→ Action item
Please count the lines in the records below that include the word "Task" and report only the total.

→ Excerpted data
────────────────────

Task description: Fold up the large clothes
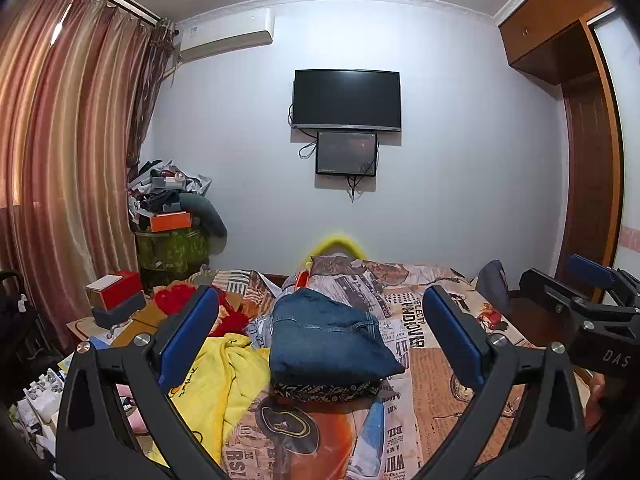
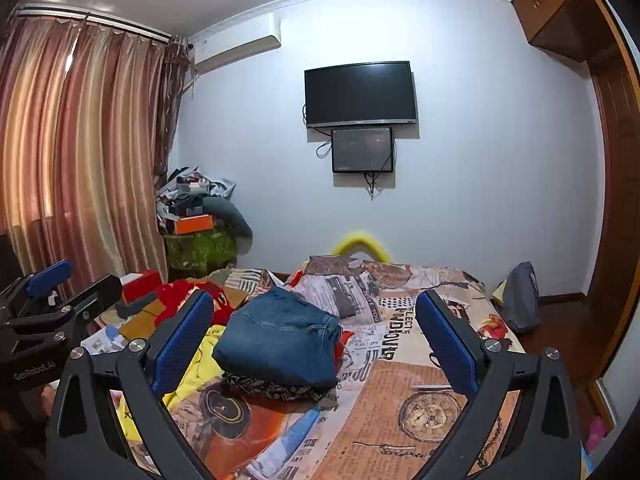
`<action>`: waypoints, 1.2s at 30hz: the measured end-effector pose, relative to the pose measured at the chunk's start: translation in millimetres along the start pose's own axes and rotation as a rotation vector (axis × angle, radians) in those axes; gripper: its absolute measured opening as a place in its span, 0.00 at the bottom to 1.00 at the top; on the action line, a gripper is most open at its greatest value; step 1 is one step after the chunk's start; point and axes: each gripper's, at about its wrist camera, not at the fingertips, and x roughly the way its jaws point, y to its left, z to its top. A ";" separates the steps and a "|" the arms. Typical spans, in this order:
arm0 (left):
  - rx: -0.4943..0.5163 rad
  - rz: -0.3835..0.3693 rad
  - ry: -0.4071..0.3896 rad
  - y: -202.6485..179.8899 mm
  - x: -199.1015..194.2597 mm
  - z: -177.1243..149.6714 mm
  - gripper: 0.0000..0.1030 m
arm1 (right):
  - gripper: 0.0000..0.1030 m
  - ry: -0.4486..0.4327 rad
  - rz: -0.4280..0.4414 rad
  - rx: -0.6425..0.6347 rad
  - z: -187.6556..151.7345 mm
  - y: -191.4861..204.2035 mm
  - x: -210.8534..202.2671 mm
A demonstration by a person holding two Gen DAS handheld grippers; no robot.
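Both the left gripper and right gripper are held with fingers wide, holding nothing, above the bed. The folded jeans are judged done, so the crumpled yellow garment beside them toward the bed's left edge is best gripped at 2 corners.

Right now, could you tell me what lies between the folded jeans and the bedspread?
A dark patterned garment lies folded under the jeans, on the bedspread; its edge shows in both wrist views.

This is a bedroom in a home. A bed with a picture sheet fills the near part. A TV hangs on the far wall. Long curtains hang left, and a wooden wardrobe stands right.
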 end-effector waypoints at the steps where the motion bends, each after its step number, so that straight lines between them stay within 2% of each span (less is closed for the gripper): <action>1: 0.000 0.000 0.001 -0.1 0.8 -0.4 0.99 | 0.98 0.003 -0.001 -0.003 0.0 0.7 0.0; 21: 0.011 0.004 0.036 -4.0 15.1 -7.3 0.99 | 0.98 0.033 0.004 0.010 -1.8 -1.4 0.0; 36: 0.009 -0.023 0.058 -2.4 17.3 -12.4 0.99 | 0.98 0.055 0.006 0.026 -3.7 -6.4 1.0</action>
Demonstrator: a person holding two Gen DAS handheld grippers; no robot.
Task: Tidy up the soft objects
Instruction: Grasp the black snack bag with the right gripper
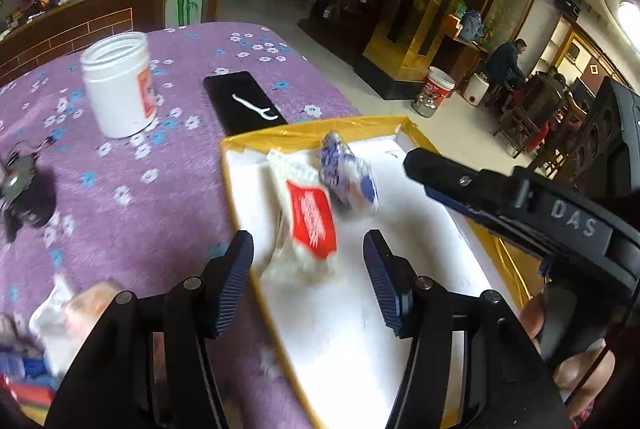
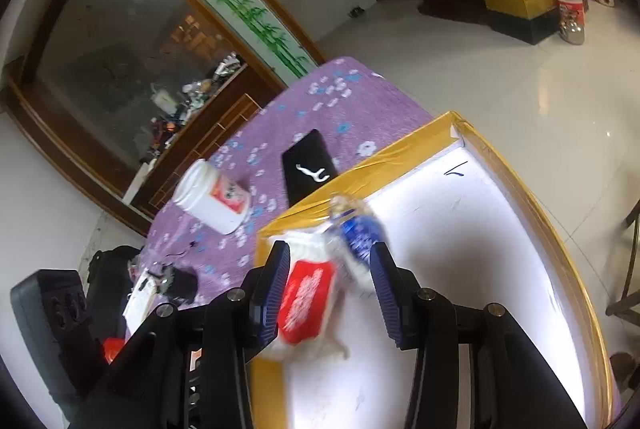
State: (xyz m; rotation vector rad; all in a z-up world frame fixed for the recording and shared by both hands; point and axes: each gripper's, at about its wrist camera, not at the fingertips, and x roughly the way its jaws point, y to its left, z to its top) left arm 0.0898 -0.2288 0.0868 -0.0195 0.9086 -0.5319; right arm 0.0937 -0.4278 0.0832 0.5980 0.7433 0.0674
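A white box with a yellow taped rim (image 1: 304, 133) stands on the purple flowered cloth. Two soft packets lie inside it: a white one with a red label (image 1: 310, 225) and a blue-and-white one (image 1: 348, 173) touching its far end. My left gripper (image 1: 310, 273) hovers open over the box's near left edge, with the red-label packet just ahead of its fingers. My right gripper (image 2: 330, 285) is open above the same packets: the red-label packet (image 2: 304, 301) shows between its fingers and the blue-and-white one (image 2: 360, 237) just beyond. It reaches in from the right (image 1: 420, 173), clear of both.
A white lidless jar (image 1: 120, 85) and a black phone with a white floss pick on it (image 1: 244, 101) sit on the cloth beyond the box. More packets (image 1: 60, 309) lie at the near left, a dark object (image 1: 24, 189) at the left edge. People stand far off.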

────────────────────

→ Answer to the exercise
2